:: What you have to do ::
This exercise asks for the whole listing to be restated exactly.

Provided data: Begin

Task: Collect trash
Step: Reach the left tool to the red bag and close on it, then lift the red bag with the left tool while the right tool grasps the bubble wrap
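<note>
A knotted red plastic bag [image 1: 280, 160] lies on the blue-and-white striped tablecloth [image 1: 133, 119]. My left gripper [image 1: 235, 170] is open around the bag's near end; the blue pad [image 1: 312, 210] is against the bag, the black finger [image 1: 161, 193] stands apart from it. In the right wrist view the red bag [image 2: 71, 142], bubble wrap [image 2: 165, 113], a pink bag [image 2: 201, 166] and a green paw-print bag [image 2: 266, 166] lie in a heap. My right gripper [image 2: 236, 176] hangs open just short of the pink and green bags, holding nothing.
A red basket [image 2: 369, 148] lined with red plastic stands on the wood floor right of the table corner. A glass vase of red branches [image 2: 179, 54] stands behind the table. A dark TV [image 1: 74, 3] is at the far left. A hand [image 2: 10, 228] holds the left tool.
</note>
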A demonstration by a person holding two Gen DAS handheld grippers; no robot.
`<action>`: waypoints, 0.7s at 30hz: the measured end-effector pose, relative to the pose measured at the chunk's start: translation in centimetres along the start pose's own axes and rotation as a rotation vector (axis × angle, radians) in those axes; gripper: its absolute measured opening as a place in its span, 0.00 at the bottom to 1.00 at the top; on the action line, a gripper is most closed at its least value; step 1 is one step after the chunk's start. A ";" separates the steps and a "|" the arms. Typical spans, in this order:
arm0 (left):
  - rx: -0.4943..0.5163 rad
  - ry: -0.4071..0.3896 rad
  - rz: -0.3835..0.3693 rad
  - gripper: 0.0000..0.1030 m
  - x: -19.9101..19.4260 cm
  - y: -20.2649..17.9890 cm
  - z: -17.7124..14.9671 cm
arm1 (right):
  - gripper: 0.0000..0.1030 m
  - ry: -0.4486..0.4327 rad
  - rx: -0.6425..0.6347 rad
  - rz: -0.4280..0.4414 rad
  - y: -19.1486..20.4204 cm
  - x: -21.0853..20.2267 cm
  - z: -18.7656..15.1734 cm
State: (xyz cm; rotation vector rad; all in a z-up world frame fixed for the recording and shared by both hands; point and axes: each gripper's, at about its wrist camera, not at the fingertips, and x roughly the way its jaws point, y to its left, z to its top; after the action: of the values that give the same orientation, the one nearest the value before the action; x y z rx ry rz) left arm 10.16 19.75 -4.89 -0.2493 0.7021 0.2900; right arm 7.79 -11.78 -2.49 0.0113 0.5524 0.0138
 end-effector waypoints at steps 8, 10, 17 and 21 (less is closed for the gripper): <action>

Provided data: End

:: Your response ::
Task: Collect trash
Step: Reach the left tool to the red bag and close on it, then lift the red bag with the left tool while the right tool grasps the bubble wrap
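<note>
A knotted red plastic bag [image 1: 280, 160] lies on the blue-and-white striped tablecloth [image 1: 133, 119]. My left gripper [image 1: 235, 170] is open around the bag's near end; the blue pad [image 1: 312, 210] is against the bag, the black finger [image 1: 161, 193] stands apart from it. In the right wrist view the red bag [image 2: 71, 142], bubble wrap [image 2: 165, 113], a pink bag [image 2: 201, 166] and a green paw-print bag [image 2: 266, 166] lie in a heap. My right gripper [image 2: 236, 176] hangs open just short of the pink and green bags, holding nothing.
A red basket [image 2: 369, 148] lined with red plastic stands on the wood floor right of the table corner. A glass vase of red branches [image 2: 179, 54] stands behind the table. A dark TV [image 1: 74, 3] is at the far left. A hand [image 2: 10, 228] holds the left tool.
</note>
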A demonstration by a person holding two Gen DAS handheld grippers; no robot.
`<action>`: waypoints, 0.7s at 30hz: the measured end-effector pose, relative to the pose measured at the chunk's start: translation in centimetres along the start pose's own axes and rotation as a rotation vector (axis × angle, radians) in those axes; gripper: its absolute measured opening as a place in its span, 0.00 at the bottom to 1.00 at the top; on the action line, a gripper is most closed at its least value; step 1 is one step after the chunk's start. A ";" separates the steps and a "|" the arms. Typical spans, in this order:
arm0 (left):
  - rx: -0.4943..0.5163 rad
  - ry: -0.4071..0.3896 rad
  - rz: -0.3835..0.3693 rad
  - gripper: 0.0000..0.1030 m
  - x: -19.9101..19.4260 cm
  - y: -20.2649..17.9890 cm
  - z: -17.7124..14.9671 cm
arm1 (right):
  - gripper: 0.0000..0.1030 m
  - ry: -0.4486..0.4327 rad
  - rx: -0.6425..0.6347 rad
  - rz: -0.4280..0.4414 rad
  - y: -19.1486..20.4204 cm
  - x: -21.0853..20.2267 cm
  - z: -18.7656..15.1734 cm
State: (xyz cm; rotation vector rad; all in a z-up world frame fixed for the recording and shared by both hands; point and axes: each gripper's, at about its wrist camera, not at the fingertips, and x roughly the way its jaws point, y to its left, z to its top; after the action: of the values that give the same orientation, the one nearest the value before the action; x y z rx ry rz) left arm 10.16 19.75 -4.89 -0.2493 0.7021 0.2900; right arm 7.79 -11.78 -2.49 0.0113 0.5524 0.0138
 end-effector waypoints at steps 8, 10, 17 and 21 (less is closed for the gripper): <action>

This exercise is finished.